By then, she had grasped the hard lessons of life as a dyslexic -- that any task involving reading and writing would take her twice or three times as long as it took other kids. She went into victim mode, complaining that other kids had it too easy and that she was the only one who had to work so hard.
One day, she locked herself in the bathroom.
"I'm dumb! I'm stupid!" she screamed through the door. "Those tests that said I was smart -- they were wrong!"
In high school, concerned that she was sinking into a morass of self pity and anger, we had her retested by a private educational consultant, mostly to help her understand that her dyslexia was real. The results were the same. Her ability to blend sounds while reading, her reading fluency, her "word attack" (that is, her ability to process and sequence sounds) were far below average.
As we had requested, the consultant was blunt as she went through the results with my husband, me and Sarah. She ticked off Sarah's many strengths and then turned to her prospects for academic success.
"You are never going to get a lot of A's," she told Sarah. "It wouldn't be fair to expect that of yourself. B's and C's are more realistic, and there's nothing wrong with that."
My husband and I were relieved. Maybe this would take the pressure off Sarah and reassure her that there was no shame in an average performance in school.
Sarah's face darkened. She nodded stiffly, and as soon as we were out the door, she turned on us furiously.
"She's wrong," Sarah hissed at us. "I can so get A's. I'm going to get a 4.0."
SARAH SIGNED UP FOR HONORS-LEVEL AND ADVANCED PLACEMENT CLASSES at our public high school. She plunged into dense college-level textbooks and demanding writing assignments. But her laptop and Franklin speller couldn't keep up with the growing demands of her schoolwork. We ended up reading many of her assignments to her: a process that could take four hours or longer each night.
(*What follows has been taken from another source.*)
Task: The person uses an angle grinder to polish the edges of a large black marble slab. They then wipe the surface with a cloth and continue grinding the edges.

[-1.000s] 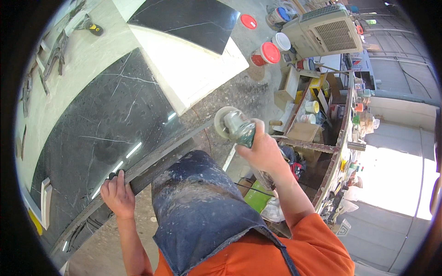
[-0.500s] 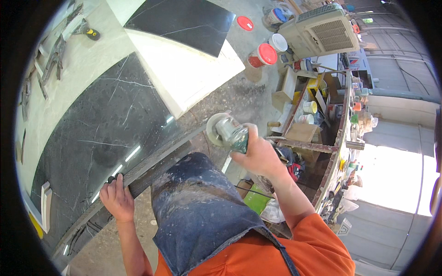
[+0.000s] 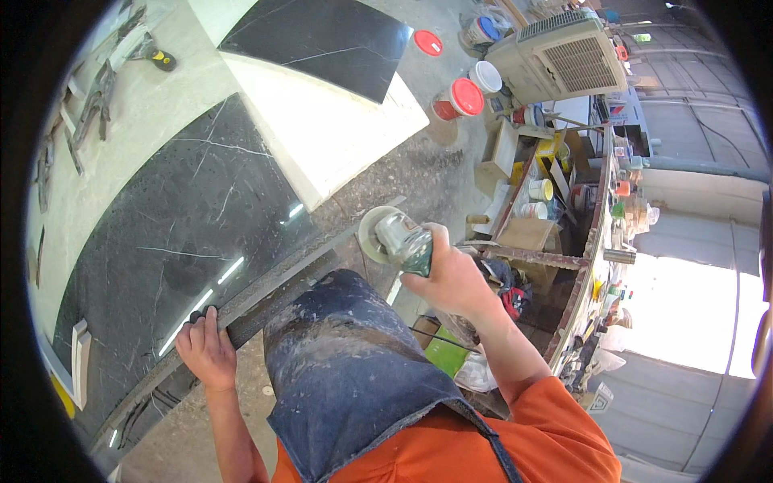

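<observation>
My right hand (image 3: 457,278) is wrapped round the body of an angle grinder (image 3: 409,245). Its pale round disc (image 3: 372,235) sits beside the right end of a long grey edge strip (image 3: 278,279) on a black, white-veined stone slab (image 3: 181,205). Farther left, my left hand (image 3: 207,350) grips that front edge, fingers curled over the strip. A small black piece (image 3: 196,315) shows at its fingertips; I cannot tell what it is.
A second black slab (image 3: 322,40) lies on a white board (image 3: 322,137) beyond. Red-lidded buckets (image 3: 465,98) and an air cooler (image 3: 564,60) stand on the floor at the far right. A cluttered rack (image 3: 555,258) is to my right. Clamps (image 3: 98,97) lie far left.
The grinder and my right hand have shifted slightly toward me, and the grinder's angle has changed a little. My left hand stays at nearly the same spot on the edge.
</observation>
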Motion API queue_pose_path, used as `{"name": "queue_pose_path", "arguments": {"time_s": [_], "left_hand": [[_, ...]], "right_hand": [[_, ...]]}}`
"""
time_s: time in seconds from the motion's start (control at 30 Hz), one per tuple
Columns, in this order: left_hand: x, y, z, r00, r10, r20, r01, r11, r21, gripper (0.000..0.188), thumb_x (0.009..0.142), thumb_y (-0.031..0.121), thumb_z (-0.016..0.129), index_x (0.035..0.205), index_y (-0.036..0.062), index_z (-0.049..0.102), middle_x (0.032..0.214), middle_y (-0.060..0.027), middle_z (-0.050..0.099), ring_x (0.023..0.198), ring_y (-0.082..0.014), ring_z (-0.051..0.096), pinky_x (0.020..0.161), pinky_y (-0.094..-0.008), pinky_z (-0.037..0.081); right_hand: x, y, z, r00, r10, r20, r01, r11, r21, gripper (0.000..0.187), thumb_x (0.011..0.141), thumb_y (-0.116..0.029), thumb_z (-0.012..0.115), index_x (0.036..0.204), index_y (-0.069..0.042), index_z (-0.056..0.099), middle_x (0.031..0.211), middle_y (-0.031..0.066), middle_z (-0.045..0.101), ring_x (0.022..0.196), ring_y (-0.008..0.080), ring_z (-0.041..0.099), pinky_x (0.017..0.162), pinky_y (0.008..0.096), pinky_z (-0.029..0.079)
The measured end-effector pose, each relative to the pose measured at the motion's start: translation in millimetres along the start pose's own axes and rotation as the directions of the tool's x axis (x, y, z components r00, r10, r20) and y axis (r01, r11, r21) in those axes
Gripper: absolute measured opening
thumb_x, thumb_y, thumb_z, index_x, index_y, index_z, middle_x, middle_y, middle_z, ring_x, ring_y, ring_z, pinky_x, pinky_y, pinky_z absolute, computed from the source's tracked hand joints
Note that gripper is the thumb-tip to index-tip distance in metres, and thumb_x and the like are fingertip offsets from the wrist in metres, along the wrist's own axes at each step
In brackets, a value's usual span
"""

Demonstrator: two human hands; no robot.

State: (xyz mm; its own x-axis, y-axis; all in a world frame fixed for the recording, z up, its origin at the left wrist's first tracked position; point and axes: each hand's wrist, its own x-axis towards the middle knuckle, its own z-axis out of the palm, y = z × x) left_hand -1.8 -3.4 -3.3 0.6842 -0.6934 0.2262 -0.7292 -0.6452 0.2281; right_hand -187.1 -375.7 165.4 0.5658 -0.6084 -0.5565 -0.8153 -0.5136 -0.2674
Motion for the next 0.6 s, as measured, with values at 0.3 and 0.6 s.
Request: {"name": "queue_pose_path", "arguments": {"time_s": [0.3,0.6], "left_hand": [[0.7,0.0,-2.5,1.0,0.003,0.027,-0.003,1.0,-0.009,0.048,0.082,0.01,0.072,0.129,0.0083,0.07,0.11,-0.0108,0.065,0.107,-0.0363,0.055,0.097,-0.0504,0.044],[-1.2,0.4,-2.9,1.0,-0.006,0.025,0.006,1.0,-0.012,0.047,0.082,0.01,0.072,0.129,0.0072,0.07,0.111,-0.0109,0.065,0.108,-0.037,0.055,0.099,-0.0497,0.044]], "right_hand": [[4.0,4.4,4.4,0.999,-0.031,-0.042,0.031,1.0,-0.005,0.076,0.082,-0.031,0.07,0.136,0.006,0.032,0.089,0.0351,0.068,0.091,0.0544,0.067,0.081,0.0576,0.054],[4.9,3.2,-0.8,0.999,0.015,-0.046,-0.015,1.0,-0.015,0.072,0.082,-0.031,0.069,0.134,0.005,0.033,0.09,0.0355,0.068,0.089,0.0547,0.067,0.082,0.0586,0.054]]}}
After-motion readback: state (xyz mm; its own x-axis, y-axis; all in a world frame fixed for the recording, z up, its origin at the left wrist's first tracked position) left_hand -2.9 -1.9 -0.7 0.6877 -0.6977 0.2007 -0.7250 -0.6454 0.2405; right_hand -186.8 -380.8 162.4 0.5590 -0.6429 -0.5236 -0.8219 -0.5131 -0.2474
Then came the outburst over the Chinese history lesson.
The next day, I found the Web site for Recording for the Blind and Dyslexic -- a nonprofit organization that produces recordings of books and textbooks for people with visual impairments and learning disabilities -- and signed her up. The educational consultant we'd seen in third grade had suggested it, but I had always thought that Sarah could get by without it.